==== Provided records

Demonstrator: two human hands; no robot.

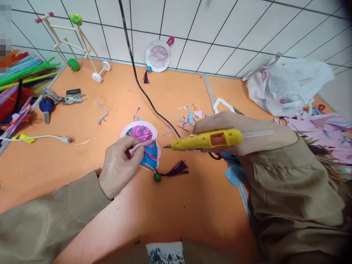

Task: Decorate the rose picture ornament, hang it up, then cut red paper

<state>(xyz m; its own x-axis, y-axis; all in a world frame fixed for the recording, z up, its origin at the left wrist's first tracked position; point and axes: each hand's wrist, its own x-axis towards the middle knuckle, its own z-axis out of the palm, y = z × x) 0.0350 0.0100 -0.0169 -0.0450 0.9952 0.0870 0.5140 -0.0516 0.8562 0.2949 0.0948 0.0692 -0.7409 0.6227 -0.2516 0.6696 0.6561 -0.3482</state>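
Observation:
My left hand [119, 165] pinches a narrow pink strip [142, 146] between thumb and fingers. The strip is held above a flat paper ornament [143, 132] with a pink flower and a blue vase shape, edged in pale pink. A green bead [157, 177] and a dark purple tassel [177, 168] hang off its lower end, lying on the table. My right hand [220, 123] is wrapped round a yellow hot glue gun [203, 140]; a clear glue stick [260, 133] sticks out of its back. The gun's nozzle points left, a short way from the strip's end, apart from it.
A black cord [134, 73] crosses the orange table [176, 216]. Paper scraps [189, 115] lie beyond the gun. Keys [74, 98], colourful pipe cleaners [24, 69] and a stick frame [79, 46] are at left. A round ornament [158, 55] leans on the tiled wall; a plastic bag [286, 86] sits at right.

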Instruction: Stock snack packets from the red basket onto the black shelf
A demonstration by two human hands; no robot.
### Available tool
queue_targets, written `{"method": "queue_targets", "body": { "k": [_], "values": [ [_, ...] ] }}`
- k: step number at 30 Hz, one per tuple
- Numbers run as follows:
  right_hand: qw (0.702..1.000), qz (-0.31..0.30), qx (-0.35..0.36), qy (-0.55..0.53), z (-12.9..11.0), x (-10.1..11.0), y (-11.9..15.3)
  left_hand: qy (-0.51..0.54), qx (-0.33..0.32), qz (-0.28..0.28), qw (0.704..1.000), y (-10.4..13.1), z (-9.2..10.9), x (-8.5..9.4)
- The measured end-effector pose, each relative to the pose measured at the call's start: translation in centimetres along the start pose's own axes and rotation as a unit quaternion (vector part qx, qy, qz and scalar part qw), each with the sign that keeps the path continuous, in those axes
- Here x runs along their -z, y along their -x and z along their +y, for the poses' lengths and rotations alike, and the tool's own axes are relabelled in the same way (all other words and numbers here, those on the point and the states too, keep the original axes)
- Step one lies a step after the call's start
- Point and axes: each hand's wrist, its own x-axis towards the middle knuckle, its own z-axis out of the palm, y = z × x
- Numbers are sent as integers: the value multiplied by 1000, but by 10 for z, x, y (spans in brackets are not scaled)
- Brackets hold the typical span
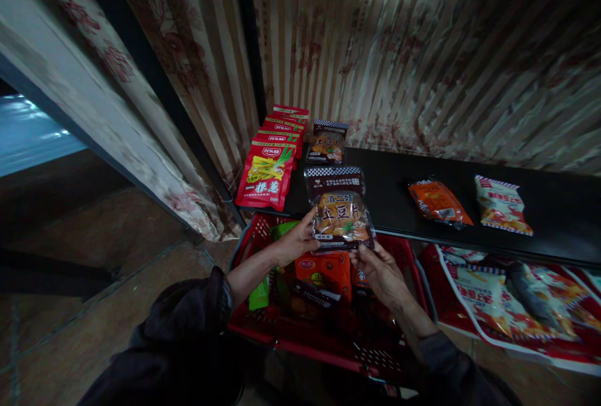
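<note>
A brown bag of potato chips is held between my two hands at the front edge of the black shelf. My left hand pinches its left side, and my right hand grips the lower right corner. Just behind it, a matching chip bag stands on the shelf. To the left, several red snack pouches overlap in a row. Under my hands sits a red plastic basket with an orange packet, green packets and other bags inside, partly hidden by my arms.
Farther right on the black shelf lie an orange snack bag and a white-and-red snack bag. Below them stands a second red container full of snack bags. A dark metal post and patterned curtains border the shelf.
</note>
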Motion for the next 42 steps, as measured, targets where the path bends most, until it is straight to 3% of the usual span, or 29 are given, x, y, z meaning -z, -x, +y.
{"method": "queue_targets", "body": {
  "k": [11,26,32,42],
  "values": [
    [999,-25,-3,-37,1,0,3,20,2,9,1000,3,2,1],
    [999,-24,0,-43,3,-5,7,-106,-65,193,973,-6,6,-3],
    [998,-25,54,-19,6,-7,13,-164,-115,168,965,1,7,-12],
    [994,-10,110,18,6,-9,20,-211,-117,155,958,0,1,-11]
  ]
}}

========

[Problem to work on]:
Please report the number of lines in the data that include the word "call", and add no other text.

[Task response]:
2